Core Responsibilities:
- Ensure compliance with Quality Management System requirements and regulatory standards across all divisions.
- Fulfill commitments with precision and meticulousness.
- Stay informed about medical device regulations (e.g., FDA QSR, ISO 13485, and related standards).
Production-Centric Responsibilities:
- Serve as the quality representative for the Production Focused Team (PFT), ensuring adherence to customer, corporate, and regulatory standards.
- Provide on-site quality support to resolve production challenges and implement process controls.
- Investigate and address customer complaints, nonconformities, and supplier quality concerns.
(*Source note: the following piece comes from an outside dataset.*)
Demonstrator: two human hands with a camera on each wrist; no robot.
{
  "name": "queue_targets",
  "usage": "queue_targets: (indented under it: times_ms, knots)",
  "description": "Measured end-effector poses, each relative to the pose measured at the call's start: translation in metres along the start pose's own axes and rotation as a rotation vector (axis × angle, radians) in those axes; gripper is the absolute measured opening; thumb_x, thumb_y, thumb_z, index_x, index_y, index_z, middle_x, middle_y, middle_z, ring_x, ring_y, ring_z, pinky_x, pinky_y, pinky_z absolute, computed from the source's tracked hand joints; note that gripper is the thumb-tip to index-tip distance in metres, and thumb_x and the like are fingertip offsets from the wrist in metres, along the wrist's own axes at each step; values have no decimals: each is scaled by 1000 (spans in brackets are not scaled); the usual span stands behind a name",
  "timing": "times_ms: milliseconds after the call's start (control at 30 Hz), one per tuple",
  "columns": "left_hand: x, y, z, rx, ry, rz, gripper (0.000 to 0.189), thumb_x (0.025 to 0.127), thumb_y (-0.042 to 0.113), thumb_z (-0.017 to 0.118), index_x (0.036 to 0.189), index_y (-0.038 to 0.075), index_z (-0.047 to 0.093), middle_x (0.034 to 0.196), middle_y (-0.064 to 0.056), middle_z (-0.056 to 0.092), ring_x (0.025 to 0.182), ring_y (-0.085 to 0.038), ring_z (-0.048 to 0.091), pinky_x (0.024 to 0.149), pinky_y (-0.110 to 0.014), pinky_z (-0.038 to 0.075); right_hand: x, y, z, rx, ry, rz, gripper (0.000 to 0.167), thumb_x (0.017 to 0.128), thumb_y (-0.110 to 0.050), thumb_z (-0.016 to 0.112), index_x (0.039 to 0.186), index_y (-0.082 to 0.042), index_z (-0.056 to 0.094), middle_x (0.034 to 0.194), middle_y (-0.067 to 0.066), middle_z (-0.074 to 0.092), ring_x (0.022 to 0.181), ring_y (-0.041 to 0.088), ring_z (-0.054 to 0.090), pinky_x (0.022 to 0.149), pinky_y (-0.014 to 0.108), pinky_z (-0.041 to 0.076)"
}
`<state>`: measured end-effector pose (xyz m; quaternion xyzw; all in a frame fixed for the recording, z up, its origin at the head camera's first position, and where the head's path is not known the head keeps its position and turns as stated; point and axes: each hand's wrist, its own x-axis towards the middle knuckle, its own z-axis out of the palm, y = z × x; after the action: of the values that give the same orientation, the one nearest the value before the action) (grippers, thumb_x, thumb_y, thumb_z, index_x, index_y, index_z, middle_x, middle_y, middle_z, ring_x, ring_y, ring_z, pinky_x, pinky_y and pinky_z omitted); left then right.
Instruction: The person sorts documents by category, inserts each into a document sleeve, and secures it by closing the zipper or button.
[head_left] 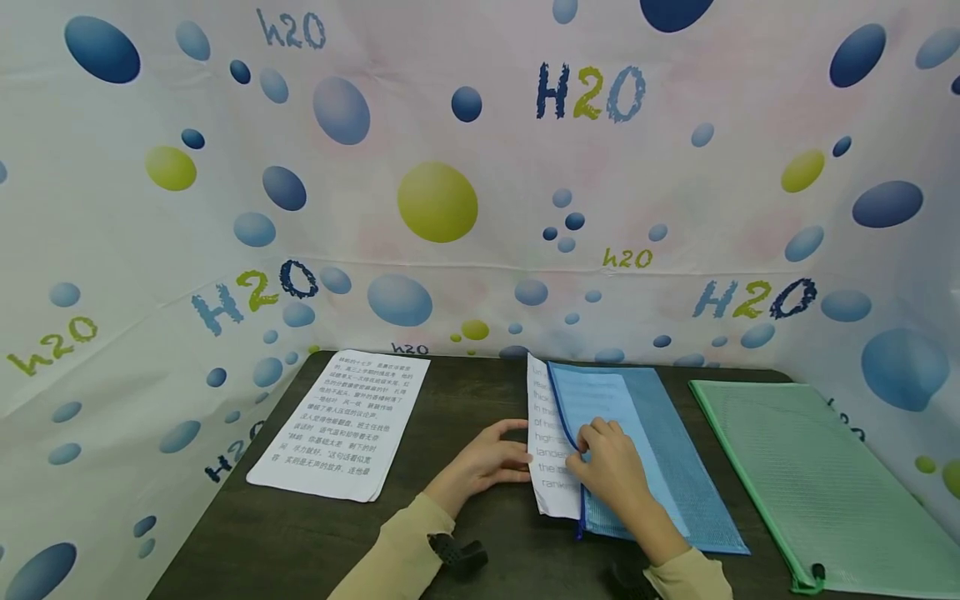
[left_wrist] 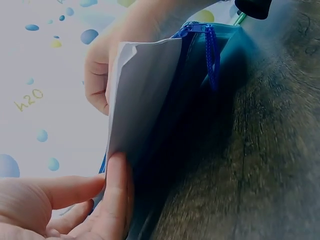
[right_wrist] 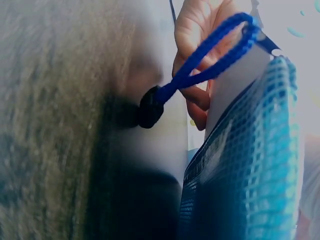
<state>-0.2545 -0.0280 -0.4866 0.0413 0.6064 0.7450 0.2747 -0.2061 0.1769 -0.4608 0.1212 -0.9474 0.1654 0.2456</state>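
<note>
So in the head view, the left hand (head_left: 491, 458) has its fingers on the near-side edge of the white papers (head_left: 555, 492), which poke out of the left side of a blue mesh pouch (head_left: 690, 483). The pouch is right of the middle on the dark table (head_left: 468, 392), its top near the far edge. The right hand (head_left: 611, 471) grips the pouch's blue-trimmed opening edge. A printed sheet (head_left: 345, 425) lies by the table's left edge, a green pouch (head_left: 825, 475) by the right one.

Left wrist: the thumb's on one side of the papers, fingers on the other, so it's a pinch. A blue cord (left_wrist: 213, 57) dangles from the zipper.

Right wrist: the cord loops toward a black end (right_wrist: 150, 107), pouch mesh just beside it; can't make out the right fingers there.
</note>
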Motion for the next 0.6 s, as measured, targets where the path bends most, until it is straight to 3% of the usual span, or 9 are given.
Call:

- Identify and execute process enhancements to boost productivity and minimize costs.
- Support changes initiated by customers or the company regarding equipment, manufacturing processes, and product specifications.
Communication and Documentation:
- Ensure potential nonconformances and product issues are documented in accordance with company protocols.
- Utilize industry-standard Root Cause Analysis techniques to tackle product and process challenges.
- Provide expertise in risk-based sampling, data analysis, and present findings clearly in reports and presentations.
Continuous Improvement Initiatives:
- Lead and support continuous improvement (CI) and Lean initiatives.
- Conduct risk assessments for process enhancement projects and update documentation as necessary.
- Offer technical expertise in Quality processes, including supplier management, calibration, and preventive maintenance.
Audit and Compliance Support:
- Act as a subject matter expert during external audits.
- Participate in internal and supplier audits as required.
- Perform other related duties and special projects as assigned.
Qualifications:
- Bachelor's degree in a scientific, engineering, or technical discipline.
- 5+ years of experience in medical devices or related fields, with direct involvement in quality engineering.
- Strong comprehension of statistical techniques, data management, investigation methods, and technical documentation.
- Six Sigma Green Belt (or higher) is highly preferred.
- Proficient in Microsoft Office and familiar with ERP and statistical software (e.g., EPICOR, MiniTab).